Aaron White

Though Aaron White joined the Nutanix team only 18 months ago, he has already made a lasting impact on the culture as a Regional Sales Director in UAE.

 

Diving Into Diversity

Within the United Arab Emirates offices, Aaron joined a team of 16 people and dove right into cultivating more diversity. “The customers we sell to all don’t look like each other, so why would we all look like each other? It kind of didn’t seem right to me. I want to hire the best people for the role.” You’re right, Aaron - that’s what matters. Aaron leveraged his 7,000 LinkedIn connections and his professional network in the Middle East to seek out candidates with different backgrounds, training, and skillsets. As a result of this effort, the team at the UAE office has doubled and the ratio of women has grown to four times its original size!

Ghosts in the System

Aaron has differentiated his team from other sales teams within the technical industry by bringing a positive, team-oriented approach to daily operations. When he first joined, he noticed “ghosts in the system,” or habits formed from previous leadership, that may not be serving the team. Sometimes these “ghosts” are less noticeable to existing team members and new leaders must decide how to shape the culture of their office. One “ghost” Aaron noticed was the habit of making destructive comments about coworkers, which creates a “toxic” culture. Aaron addressed this with one-on-one meetings and worked to stamp out destructive comments.

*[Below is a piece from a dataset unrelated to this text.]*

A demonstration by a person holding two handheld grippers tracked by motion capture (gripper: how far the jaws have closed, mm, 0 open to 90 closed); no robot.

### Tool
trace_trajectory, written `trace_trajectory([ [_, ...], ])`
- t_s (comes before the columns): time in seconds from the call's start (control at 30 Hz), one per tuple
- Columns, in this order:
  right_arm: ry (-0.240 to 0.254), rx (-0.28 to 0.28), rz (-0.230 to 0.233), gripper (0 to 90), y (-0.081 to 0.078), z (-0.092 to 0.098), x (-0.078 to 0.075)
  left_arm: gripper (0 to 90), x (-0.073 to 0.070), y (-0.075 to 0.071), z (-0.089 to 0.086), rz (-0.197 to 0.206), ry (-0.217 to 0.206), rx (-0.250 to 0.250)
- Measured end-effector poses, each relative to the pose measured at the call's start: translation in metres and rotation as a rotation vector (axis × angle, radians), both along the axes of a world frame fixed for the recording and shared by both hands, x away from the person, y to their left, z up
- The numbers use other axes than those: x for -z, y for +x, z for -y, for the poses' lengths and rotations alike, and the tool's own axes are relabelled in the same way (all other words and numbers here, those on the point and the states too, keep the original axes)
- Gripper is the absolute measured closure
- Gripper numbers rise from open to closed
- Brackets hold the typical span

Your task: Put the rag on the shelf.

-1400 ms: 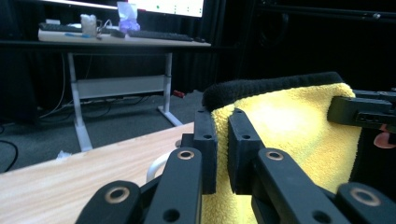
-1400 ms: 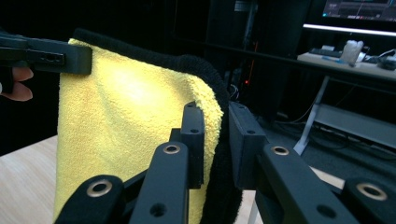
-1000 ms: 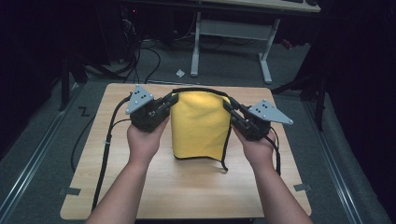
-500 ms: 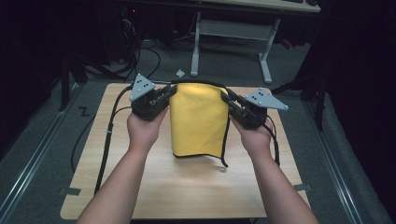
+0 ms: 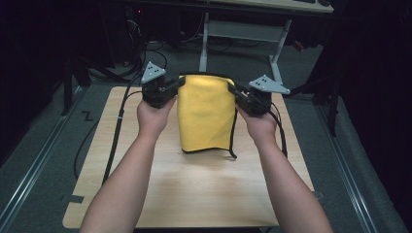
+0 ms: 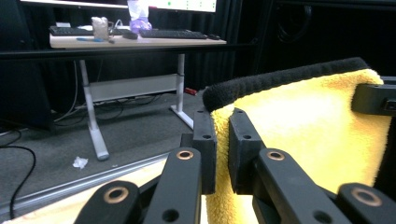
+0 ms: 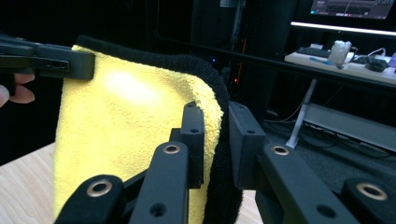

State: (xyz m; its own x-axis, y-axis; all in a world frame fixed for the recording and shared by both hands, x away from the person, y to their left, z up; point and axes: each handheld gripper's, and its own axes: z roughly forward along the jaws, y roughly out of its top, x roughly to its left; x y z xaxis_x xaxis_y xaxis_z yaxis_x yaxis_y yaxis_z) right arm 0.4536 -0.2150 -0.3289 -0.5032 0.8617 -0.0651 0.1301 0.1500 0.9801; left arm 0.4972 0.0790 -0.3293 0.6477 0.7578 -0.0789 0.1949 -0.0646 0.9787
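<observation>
Dim cabling and desk legs ring the wooden table [image 5: 194, 184]. At ten o'clock of its middle, the left gripper [image 5: 177, 87] is clenched on the yellow cloth [image 5: 205, 114] at its upper corner. At two o'clock, the right gripper [image 5: 233, 92] pinches the opposite corner, the cloth hanging between them, its hem touching the tabletop.

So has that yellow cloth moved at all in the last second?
Yes. The yellow cloth, held at its top corners by both grippers, has been carried toward the far edge of the wooden table; its lower hem now lies farther from the near edge.
</observation>
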Motion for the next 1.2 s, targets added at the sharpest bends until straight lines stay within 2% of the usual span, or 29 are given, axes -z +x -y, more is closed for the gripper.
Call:
trace_trajectory([
  [0.2,-0.042,0.010,-0.015,78.3,0.023,0.004,0.007,83.0,0.012,0.022,0.004,-0.018,0.019,0.010],
  [0.23,-0.062,0.010,-0.015,78.3,0.027,0.005,0.010,83.0,0.016,0.026,0.005,-0.033,0.023,0.010],
  [0.37,-0.091,-0.006,-0.052,78.2,0.039,0.007,0.020,83.3,0.032,0.037,0.007,-0.088,0.059,0.013],
  [0.47,-0.106,-0.027,-0.115,78.3,0.047,0.009,0.030,84.1,0.047,0.043,0.005,-0.154,0.079,0.022],
  [0.63,-0.142,-0.041,-0.162,78.3,0.055,0.010,0.045,84.5,0.066,0.046,0.006,-0.206,0.091,0.034],
  [0.77,-0.105,-0.057,-0.201,78.3,0.061,0.016,0.056,84.6,0.076,0.047,0.004,-0.248,0.076,0.045],
  [0.97,-0.084,-0.072,-0.226,78.3,0.065,0.015,0.066,84.6,0.088,0.046,-0.002,-0.281,0.060,0.057],
  [1.1,-0.079,-0.073,-0.253,78.3,0.065,0.016,0.073,84.6,0.094,0.046,-0.001,-0.302,0.066,0.066],
  [1.2,-0.062,-0.079,-0.266,78.2,0.066,0.018,0.078,84.5,0.099,0.046,-0.003,-0.313,0.050,0.070],
])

After helping the team break some habits that were not serving them, Aaron directed that energy towards new habits that focus on people more than product. “You can just say, ‘Nutanix is wonderful, here’s our wonderful technology.’ But in the end, it’s people who make that technology, people who deliver that technology, it’s people who sell that technology.” In Aaron’s 20 years in the technical industry, he has found, “an organization might have wonderful technology, but without the right people executing on a clear strategy and a great culture behind them,” the organization ultimately fails.

Too Much Encouragement? Nah.

“We celebrate every success. No matter how small or how big that success is, those things are welcomed,” Aaron humbly touts. An internal discussion led to the question, “If we congratulate people so often, doesn’t that encouragement lose its power?” And in the end, the decision was, “No.” Unlike old habits of sales offices across industries, Aaron’s team has learned that operating from a scarcity and high competition mindset doesn’t yield the best results or create a team that can work optimally.

This open communication and encouragement across the office also allows the team to support each other in the face of failure and move forward from it. Aaron gratefully explains that this approach makes Nutanix a great place to work: “It’s a place where we can have those discussions very frankly, very openly, and agree on what good looks like and equally agree on what good doesn’t look like.”

Our shared language is built on the foundational values “Hungry. Humble. Honest, and with Heart.” Aaron’s focus has been to live these values each day. What makes his team so special is that they hold each other to these agreed-upon values. “The cultural principals are alive for everyone on the team.” Candid conversations are no longer seen as threatening, but rather as a way to help everyone come back to the “true north” of Hungry, Humble, Honest.

Leadership. Accountability. Growth.

As a leader, Aaron promotes the idea of learning from mistakes and failing forward that he learned from senior leaders at the company. “When they get something wrong, they put their hand up and admit it and use that as a lesson for the rest of us. Seeing senior leaders in the organization admit they got something wrong, man, I’ve not seen that before in my career.”

Aaron takes on his role as a leader with openness and heart. “Leadership is a conversation.” Aaron addresses his entire team in an All Hands meeting every single week. In an effort to promote work-life balance for the entire Nutanix team, Aaron has helped the team fight the “always on” mentality that leads to burnout. Aaron encourages his employees to turn off email notifications on their phones and makes sure projects are well covered so team members taking vacation can actually take that time for themselves to unplug, unwind, and recharge.

Stepping In. Stepping Up.

Last August, Aaron became the father to twin girls who arrived prematurely. “I had--I needed to spend every single day I could with them while they were in the hospital at the NICU,” Aaron shared. The girls were in the hospital for 44 nights. “During that rollercoaster of a time, I asked the team to show personal leadership. I appointed one of my senior managers to step in for me.” He reached out to the team and asked for their personal leadership and support over the next seven weeks. The team rose to the occasion and finished at 120% that quarter. We are happy to report both young ladies and their mother are now happy and healthy!

What does leadership look like? Leadership is creating a welcoming space where people want to work. Leadership is the willingness to acknowledge failure and turn it into a growth opportunity for everyone. Leadership is celebrating other team members. Leadership is vulnerability. “Leadership is a conversation.”